Etude économique de l’OCDE sur la France : les nouvelles réformes pourraient entraîner la croissance, améliorer la viabilité des finances publiques et renforcer la cohésion sociale

Paru dans le N°272 - 25 avril 2019
Marchés

L'Organisation de coopération et de développement économiques (OCDE) a publié le 9 avril 2019 une étude économique sur la France(1). Elle examine les facteurs à l’origine des résultats économiques du pays et propose plusieurs mesures susceptibles de dynamiser la productivité et la compétitivité.

Les auteurs du rapport constatent dans un premier temps que la croissance française marque un ralentissement après une reprise progressive. « La conjoncture mondiale, la politique monétaire et des réformes structurelles ont soutenu les exportations et l’investissement ces dernières années. Cependant, les incertitudes mondiales et les effets des mouvements sociaux ont pesé sur l’activité en 2018. Les taux d’emploi restent faibles et la situation des finances publiques ne s’est pas redressée. La progression des salaires réels et les gains de productivité n’ont pas retrouvé leurs niveaux d’avant la crise, malgré un léger rebond en 2017-18 ».

L'OCDE encourage le Gouvernement à poursuivre les réformes engagées, notamment celles relatives à l’assainissement budgétaire pour garantir une baisse progressive du ratio dette/PIB.

L’étude estime que le système de retraites est fragmenté et que les dépenses demeurent élevées avec un âge effectif de départ bas. Elle recommande « de revoir les pénalités et primes de retraite pour favoriser un relèvement de l’âge effectif de retrait du marché du travail et les retraites progressives ».

Elle préconise par ailleurs une simplification du système fiscal visant à diminuer « en priorité les exonérations et taux réduits qui ne bénéficient pas aux plus modestes et diminuer les taux d’imposition ».

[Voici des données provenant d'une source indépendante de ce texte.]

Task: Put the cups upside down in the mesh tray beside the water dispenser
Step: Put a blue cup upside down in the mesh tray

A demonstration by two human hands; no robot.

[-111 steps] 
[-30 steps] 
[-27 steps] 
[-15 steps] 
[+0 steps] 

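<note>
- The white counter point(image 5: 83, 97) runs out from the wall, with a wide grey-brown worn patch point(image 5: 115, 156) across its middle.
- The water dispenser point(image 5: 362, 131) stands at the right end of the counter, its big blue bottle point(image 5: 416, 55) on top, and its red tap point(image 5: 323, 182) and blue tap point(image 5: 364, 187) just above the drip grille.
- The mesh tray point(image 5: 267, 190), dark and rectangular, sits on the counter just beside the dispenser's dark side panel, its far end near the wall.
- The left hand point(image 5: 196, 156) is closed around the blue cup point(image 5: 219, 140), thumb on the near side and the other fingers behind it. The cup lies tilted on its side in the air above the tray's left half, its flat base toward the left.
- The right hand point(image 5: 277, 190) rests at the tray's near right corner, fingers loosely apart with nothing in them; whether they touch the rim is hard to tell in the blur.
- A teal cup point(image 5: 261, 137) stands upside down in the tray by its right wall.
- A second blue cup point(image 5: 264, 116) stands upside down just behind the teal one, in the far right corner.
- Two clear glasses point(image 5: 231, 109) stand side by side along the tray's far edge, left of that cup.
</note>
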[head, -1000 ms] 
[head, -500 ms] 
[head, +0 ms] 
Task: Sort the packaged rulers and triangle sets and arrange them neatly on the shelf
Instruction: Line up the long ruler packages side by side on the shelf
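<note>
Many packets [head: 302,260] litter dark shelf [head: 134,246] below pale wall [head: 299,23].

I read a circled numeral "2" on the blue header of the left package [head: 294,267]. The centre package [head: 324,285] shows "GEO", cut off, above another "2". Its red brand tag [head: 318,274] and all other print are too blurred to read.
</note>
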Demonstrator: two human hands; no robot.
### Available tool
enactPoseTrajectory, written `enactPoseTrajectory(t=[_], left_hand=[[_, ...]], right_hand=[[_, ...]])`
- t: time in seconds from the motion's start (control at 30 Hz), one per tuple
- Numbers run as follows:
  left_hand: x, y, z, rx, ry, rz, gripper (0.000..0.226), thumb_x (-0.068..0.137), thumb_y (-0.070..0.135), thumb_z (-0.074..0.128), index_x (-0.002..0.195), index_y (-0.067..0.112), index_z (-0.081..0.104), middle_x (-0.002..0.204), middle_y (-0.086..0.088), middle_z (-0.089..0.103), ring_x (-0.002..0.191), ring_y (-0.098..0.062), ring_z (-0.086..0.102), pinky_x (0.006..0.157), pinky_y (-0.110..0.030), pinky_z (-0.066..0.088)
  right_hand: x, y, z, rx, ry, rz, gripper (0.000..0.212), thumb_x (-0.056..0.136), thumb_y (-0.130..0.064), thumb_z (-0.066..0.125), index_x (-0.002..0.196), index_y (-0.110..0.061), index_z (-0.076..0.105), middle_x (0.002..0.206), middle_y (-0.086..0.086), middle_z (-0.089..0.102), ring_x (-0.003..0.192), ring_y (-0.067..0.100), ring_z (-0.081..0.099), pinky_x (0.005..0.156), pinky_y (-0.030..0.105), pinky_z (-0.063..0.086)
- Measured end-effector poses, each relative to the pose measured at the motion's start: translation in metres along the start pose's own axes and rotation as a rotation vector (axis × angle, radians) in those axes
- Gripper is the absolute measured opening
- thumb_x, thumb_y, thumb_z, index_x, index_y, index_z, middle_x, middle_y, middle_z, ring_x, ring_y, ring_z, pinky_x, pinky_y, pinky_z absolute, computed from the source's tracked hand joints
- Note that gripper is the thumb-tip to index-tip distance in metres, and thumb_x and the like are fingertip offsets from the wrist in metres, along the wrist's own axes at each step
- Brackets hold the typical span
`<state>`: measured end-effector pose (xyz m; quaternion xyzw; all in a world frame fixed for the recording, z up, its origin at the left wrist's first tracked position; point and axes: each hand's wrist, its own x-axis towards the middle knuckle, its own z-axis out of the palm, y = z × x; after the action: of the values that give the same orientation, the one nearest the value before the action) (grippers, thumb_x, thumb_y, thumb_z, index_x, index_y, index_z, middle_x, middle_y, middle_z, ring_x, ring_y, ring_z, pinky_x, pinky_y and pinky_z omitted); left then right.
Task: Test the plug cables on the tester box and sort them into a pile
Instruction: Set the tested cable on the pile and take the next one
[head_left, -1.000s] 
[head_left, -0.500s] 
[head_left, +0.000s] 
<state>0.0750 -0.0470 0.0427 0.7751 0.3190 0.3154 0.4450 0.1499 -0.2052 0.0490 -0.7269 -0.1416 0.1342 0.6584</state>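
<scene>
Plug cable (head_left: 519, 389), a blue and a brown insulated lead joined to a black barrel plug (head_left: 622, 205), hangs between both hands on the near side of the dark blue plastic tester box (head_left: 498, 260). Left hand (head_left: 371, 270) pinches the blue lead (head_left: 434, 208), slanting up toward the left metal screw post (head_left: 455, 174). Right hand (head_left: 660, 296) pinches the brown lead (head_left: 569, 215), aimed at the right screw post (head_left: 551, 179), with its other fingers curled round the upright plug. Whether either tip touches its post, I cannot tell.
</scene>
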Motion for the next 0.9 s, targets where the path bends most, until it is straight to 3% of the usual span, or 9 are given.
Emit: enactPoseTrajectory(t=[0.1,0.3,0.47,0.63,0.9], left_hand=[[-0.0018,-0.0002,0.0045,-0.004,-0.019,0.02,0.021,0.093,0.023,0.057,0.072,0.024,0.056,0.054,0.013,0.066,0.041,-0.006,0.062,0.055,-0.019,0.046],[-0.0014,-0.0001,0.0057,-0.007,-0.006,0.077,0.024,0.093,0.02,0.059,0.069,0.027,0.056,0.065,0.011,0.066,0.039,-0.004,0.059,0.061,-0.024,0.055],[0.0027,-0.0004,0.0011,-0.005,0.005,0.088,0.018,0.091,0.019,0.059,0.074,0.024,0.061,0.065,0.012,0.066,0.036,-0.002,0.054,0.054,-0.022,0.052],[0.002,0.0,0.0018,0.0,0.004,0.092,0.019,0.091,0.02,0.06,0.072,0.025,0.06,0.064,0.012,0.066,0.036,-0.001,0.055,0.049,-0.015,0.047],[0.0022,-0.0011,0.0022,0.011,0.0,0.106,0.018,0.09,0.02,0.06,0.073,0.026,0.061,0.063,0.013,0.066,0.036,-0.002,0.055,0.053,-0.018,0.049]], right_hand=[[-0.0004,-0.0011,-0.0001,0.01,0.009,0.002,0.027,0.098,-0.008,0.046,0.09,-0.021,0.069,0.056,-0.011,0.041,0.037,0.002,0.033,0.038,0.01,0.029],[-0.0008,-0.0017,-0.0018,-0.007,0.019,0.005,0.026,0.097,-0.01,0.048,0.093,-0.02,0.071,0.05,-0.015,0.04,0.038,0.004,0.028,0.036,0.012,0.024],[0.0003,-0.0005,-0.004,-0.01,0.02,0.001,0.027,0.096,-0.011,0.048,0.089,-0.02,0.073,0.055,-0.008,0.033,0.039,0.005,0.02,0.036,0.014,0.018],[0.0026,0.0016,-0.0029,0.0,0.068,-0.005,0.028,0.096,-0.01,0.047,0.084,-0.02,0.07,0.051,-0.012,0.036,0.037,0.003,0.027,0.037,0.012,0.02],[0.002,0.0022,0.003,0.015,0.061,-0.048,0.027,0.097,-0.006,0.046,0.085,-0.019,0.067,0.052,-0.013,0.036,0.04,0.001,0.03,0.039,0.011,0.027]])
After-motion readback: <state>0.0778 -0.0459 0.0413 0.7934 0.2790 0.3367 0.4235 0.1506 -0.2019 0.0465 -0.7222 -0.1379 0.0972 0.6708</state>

L’OCDE incite la France à promouvoir l’emploi pour rendre la croissance plus inclusive. Le taux de chômage de longue durée reste, pour les auteurs du rapport, élevé et les taux d’emploi sont faibles notamment pour les personnes peu qualifiées. Elle recommande de « faire porter principalement les exonérations de cotisations sociales des employeurs sur les bas salaires ».

De même, le recours à des contrats à durée déterminée courts et récurrents est répandu. Il conviendrait de moduler le coût du travail et de limiter les possibilités de cumul des droits à l’assurance chômage sur des périodes récurrentes d’activité partielle et le rechargement des droits sur des courtes périodes de travail.

L’OCDE prévoit dans cette étude une croissance de 1.3 % pour 2019 et puis pour 2020. Ce qui sera toutefois insuffisant pour entraîner une décrue rapide du chômage et une amélioration notable des finances publiques.

Pour améliorer la productivité et la compétitivité, elle recommande de « confier à une institution indépendante un examen complet de toutes les réglementations en place et proposées s’appliquant aux entreprises ».

Enfin, l’OCDE appelle à rééquilibrer l’économie en faveur d’une croissance plus verte. Elle relève que la France est un des principaux consommateurs de pesticides, ce qui pose des risques pour la santé et l’environnement.

L’évaluation des risques des produits phytosanitaires doit être renforcée, ainsi que la participation aux travaux de recherche européenne pour remplacer progressivement les substances identifiées comme les plus nocives.